In an outdoor piano performance called a MindTravel Experience, like the one this Sunday at Lake Eola, composer Murray Hidary plays music out in nature, like on a beach or in a park, and the audience hears the music through headphones. He calls it an experience that “brings music and nature together in community.”
“So we get to have the expansiveness of being out in nature and then have the music with us, very intimately,” said Hidary. “It also gives people the freedom to experience it however they want. When you come to a MindTravel, you'll see some folks lying down, it's very family friendly – kids with the headphones on can run around the grass or run around the beach – and the music becomes, in many ways, a soundtrack to their imagination.”

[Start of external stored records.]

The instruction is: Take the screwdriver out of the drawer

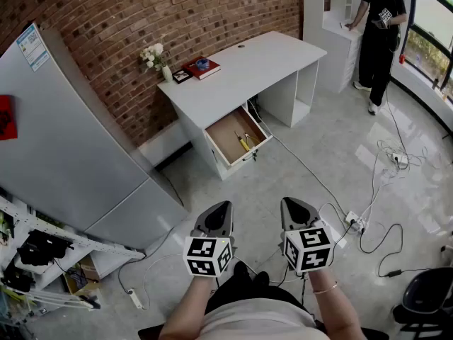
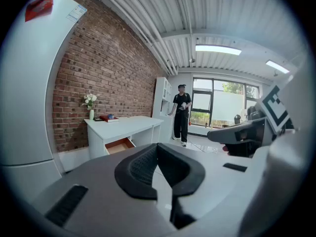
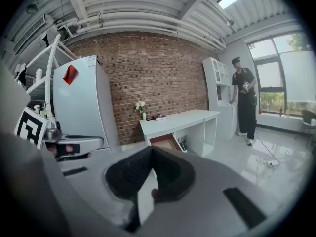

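Note:
A white desk (image 1: 241, 69) stands against the brick wall, several steps ahead, with its wooden drawer (image 1: 236, 137) pulled open. Inside lies a yellow-handled screwdriver (image 1: 243, 144) beside another small tool. My left gripper (image 1: 224, 205) and right gripper (image 1: 287, 201) are held side by side over the floor, far short of the desk. Both are shut with nothing between the jaws. The left gripper view shows the shut left gripper (image 2: 158, 146) with the open drawer (image 2: 120, 144) far ahead. The right gripper view shows the shut right gripper (image 3: 151, 148) and the drawer (image 3: 165, 142).
A tall grey fridge (image 1: 64, 140) stands left of the desk. A flower vase (image 1: 157, 59) and red book (image 1: 202, 67) sit on the desktop. Cables and a power strip (image 1: 352, 222) trail over the floor at right. A person (image 1: 379, 27) stands at the far cabinet.

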The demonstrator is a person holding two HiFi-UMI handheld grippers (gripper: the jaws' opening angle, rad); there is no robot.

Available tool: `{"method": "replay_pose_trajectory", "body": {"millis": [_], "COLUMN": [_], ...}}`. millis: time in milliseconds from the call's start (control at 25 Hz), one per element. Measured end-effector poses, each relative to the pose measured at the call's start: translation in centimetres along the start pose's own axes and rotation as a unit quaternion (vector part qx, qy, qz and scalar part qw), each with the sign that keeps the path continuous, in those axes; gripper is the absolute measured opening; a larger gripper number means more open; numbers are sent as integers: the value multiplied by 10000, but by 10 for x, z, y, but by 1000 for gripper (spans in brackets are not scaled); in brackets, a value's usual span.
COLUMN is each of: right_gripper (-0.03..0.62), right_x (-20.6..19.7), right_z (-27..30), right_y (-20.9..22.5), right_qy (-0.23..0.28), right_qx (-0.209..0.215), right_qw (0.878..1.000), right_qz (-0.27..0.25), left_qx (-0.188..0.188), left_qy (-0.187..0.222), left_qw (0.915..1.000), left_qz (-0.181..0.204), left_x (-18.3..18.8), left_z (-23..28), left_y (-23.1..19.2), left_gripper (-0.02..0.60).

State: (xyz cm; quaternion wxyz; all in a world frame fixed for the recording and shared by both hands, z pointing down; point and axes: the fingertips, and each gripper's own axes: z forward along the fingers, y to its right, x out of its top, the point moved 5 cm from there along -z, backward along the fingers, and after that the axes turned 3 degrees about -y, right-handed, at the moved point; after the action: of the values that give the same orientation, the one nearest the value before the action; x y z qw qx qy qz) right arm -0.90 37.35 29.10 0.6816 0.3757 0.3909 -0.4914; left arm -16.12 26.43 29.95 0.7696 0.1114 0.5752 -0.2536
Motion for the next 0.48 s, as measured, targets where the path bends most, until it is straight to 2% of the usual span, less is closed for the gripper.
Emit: {"method": "replay_pose_trajectory", "body": {"millis": [480], "right_gripper": [2], "right_x": [-2], "right_z": [-4], "right_y": [3], "right_qy": [166], "right_qx": [-183], "right_qw": [9997], "right_qz": [-50], "left_qx": [82], "left_qy": [-5], "left_qw": [10000], "left_qz": [-21], "left_x": [-4], "left_z": [-6], "left_y": [-1], "left_gripper": [-8]}}
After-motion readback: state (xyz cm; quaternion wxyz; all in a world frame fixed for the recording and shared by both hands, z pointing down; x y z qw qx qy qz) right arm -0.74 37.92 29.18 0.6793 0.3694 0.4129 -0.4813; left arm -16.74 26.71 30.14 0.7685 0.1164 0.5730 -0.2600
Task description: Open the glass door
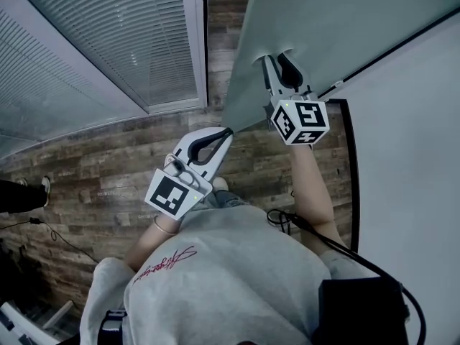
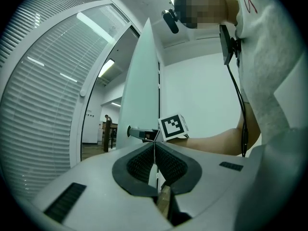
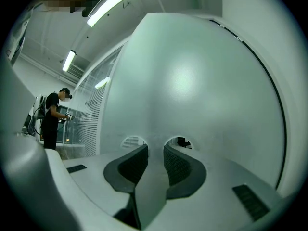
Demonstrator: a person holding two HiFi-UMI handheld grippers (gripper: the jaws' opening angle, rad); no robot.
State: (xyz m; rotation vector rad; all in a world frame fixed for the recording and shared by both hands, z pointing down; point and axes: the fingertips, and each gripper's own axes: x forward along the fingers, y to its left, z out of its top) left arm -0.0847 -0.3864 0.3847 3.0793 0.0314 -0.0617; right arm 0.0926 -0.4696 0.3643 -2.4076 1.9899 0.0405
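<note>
The glass door (image 1: pixel 345 27) stands ajar at my one o'clock, a tall frosted pane I judge heavy, stiff and slick, better pushed on its face or edge than pinched. My right tool (image 1: pixel 277 58) rests spread, empty jaws against that face; my left tool (image 1: pixel 227 131), clenched on nothing, noses its edge at twelve o'clock.

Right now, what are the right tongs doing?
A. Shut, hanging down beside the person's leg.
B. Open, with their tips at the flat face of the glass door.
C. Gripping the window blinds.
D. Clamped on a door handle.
B: in the right gripper view the right tongs stand with their pads apart and nothing between them, their tips up at the frosted face of the glass door.
</note>
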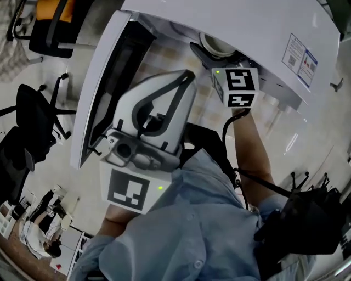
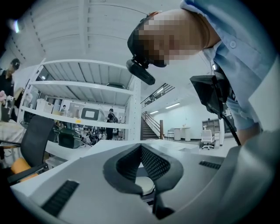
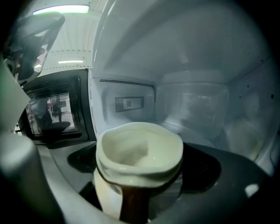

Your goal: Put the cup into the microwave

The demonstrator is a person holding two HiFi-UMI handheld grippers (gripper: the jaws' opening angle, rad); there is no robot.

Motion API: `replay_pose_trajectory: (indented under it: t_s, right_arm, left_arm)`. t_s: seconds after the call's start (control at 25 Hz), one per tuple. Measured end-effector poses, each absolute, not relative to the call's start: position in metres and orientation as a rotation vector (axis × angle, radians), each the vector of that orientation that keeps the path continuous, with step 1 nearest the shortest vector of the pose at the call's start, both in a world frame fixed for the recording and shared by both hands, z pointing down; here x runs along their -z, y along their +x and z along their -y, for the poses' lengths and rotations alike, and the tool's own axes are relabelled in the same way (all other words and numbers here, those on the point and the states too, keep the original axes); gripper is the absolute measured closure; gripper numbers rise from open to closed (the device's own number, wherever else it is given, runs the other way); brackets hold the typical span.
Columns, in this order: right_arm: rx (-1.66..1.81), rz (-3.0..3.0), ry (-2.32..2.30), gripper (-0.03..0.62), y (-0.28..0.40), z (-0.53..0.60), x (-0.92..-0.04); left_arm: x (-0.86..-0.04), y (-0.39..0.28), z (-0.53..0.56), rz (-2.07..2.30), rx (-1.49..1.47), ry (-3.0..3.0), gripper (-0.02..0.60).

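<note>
Right gripper (image 3: pixel 142 175): fingers narrowed on cup (image 3: pixel 140 148), one dark pad on each side of cup body. Cup cream, brown strip down near side, mouth open toward camera, inside microwave (image 1: pixel 230 16) cavity. Whether cup base touches cavity floor: cannot tell. In head view, cup sits at upper centre, just inside opening. Microwave door (image 1: pixel 109 82) swung open, at left of frame. Left gripper (image 2: pixel 140 151): fingertips together, nothing between them, held outside microwave in front of opening, centre of head view.

L gripper (image 2: pixel 140 148) jaws together, white shelf rack (image 2: pixel 83 89) bkgd, stairs (image 2: pixel 151 126)
</note>
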State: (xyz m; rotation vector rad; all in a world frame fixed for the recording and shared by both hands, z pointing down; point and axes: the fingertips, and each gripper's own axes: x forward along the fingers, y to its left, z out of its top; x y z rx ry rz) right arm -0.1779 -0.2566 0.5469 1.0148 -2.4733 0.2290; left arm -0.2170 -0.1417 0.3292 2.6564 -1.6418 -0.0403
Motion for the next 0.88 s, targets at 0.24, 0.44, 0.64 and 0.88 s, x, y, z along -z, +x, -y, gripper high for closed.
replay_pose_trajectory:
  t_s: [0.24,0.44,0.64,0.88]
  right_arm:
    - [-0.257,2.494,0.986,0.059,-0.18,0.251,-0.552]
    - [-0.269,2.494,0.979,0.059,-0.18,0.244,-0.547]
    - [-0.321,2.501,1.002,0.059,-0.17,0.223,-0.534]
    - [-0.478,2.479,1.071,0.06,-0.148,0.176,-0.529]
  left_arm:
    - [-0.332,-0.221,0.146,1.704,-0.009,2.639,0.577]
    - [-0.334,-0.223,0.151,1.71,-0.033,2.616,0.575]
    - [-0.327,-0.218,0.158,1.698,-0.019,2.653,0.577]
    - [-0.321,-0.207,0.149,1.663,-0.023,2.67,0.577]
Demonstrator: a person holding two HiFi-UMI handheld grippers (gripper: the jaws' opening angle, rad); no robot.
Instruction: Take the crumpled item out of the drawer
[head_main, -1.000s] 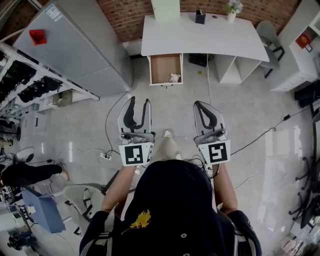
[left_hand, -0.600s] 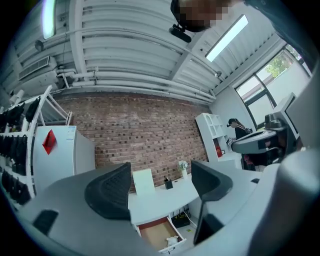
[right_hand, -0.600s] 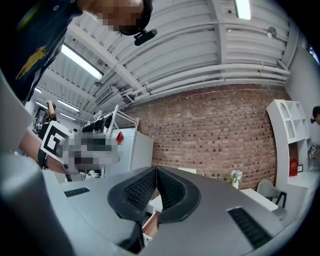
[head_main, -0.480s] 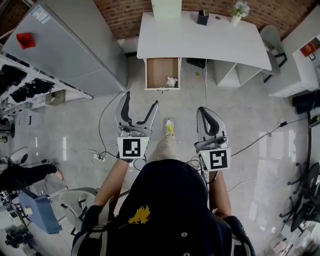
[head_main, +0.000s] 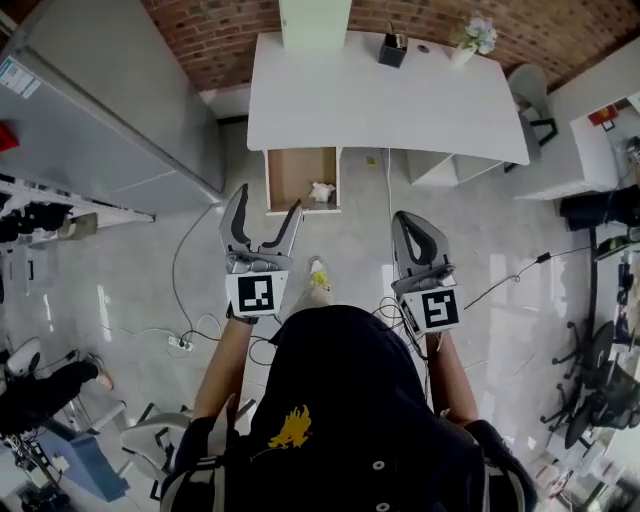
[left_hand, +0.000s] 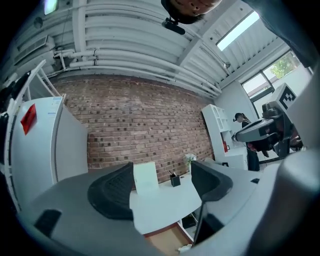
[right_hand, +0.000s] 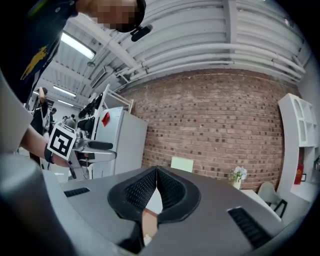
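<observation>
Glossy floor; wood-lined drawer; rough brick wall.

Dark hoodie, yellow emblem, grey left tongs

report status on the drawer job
Left claw open, empty; right claw shut. Crumpled white paper in open drawer, untouched. Both claws short of it, nothing between.
</observation>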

Hidary composes the music for the performance on the spot, in the moment, as part of the experience.
“Each one is different, and that’s because each time we’re at whatever location, the breeze is different, the clouds are different, the light is different, and each of us are different, aren’t we, moment to moment? So, the music kind of holds that ever-changing nature of everything.”
Hidary said the concept of the MindTravel experience was in many ways, a lifetime in the making.
“I played since I was a small child and was a music major,” he explained. “Then I found meditation as a teenager, and over time, those two worlds came together – Western classical music and Eastern mindfulness. And sitting at the piano soon became my own form of meditation. It allowed me to connect more deeply to my own emotions, my own healing, and also to everything around me. So that kind of ‘music as ritual’ soon became something that I wanted to share with the world.”
At the end of each MindTravel concert, Hidary opens up the microphone for members of the audience to step forward and share their experiences. He said many people take the opportunity to describe their feelings.
"I can remember a small child coming up and they shared such profound wisdom and such maturity, such earnestness,” he said. “I remember one time somebody came up and they were there with three generations of their family, and they heard their life story in the music, years and decades of their life experienced through the music. And actually, we've had many proposals happen at the piano at the end of the concert, where somebody will get down on one knee. It's just so heartwarming to see the full panoply of the human experience right there in the music.”